The Libertarians on the right are similar to the leftists who are locked in their psychic cage to the degree that the Libertarians permit the perfect to be the enemy of the good. The leftist exploits relativism to destroy all values which leads to nihilism so he can destroy the system. The Libertarian says your ways are imperfect therefore I withdraw entirely from the game. Glenn Beck, for example, explicitly tells his viewers not to vote for either Republicans or Democrats. He clearly wants a third-party movement to emerge. The problem with a libertarian approach is that it encourages frustrated conservatives to withdraw from the fray and go into their bunker with their bottled water and their gun collection-a kind of nihilism after all.
The matter becomes more complicated when we get into the area of your expertise, military engagements abroad. The complication is that is difficult to distinguish libertarianism from paleo- conservatism. Libertarians actually have an argument to make but they extend the implications of their philosophy absurdly and leave the country vulnerable and weak. In this effect, if not in the intent, Libertarians resemble leftists who would leave the country weak and vulnerable so they can destroy our system.

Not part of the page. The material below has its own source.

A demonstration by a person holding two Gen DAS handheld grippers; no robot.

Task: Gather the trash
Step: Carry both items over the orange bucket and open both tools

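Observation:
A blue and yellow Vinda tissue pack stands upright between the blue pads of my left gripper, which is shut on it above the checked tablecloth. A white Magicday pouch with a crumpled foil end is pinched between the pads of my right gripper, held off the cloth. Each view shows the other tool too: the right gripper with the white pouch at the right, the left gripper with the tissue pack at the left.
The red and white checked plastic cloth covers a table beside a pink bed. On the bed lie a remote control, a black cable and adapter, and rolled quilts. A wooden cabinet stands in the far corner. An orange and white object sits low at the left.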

I confess to playing Hamlet on these issues myself and you and I have had long exchanges on the issue of Iraq. I think you were right and I was wrong, and I have said so. One would think I would have learned my lesson but I find myself mounting the same arguments against our involvement in Afghanistan. I am ambivalent because I do not see a war aim nor a strategy. Mostly, I do not see the utility of "winning" in Afghanistan if we cannot "win" in Waziristan at a price we can or should be willing to pay.
I like to think that in these struggles to find a proper course in Iraq, Iran, and Afghanistan that I am acting in the long American tradition of paleo conservatism. The danger of course is that we say we are looking to pick our shots but we are actually seeking to avoid the fray. I honestly do not believe I am doing that.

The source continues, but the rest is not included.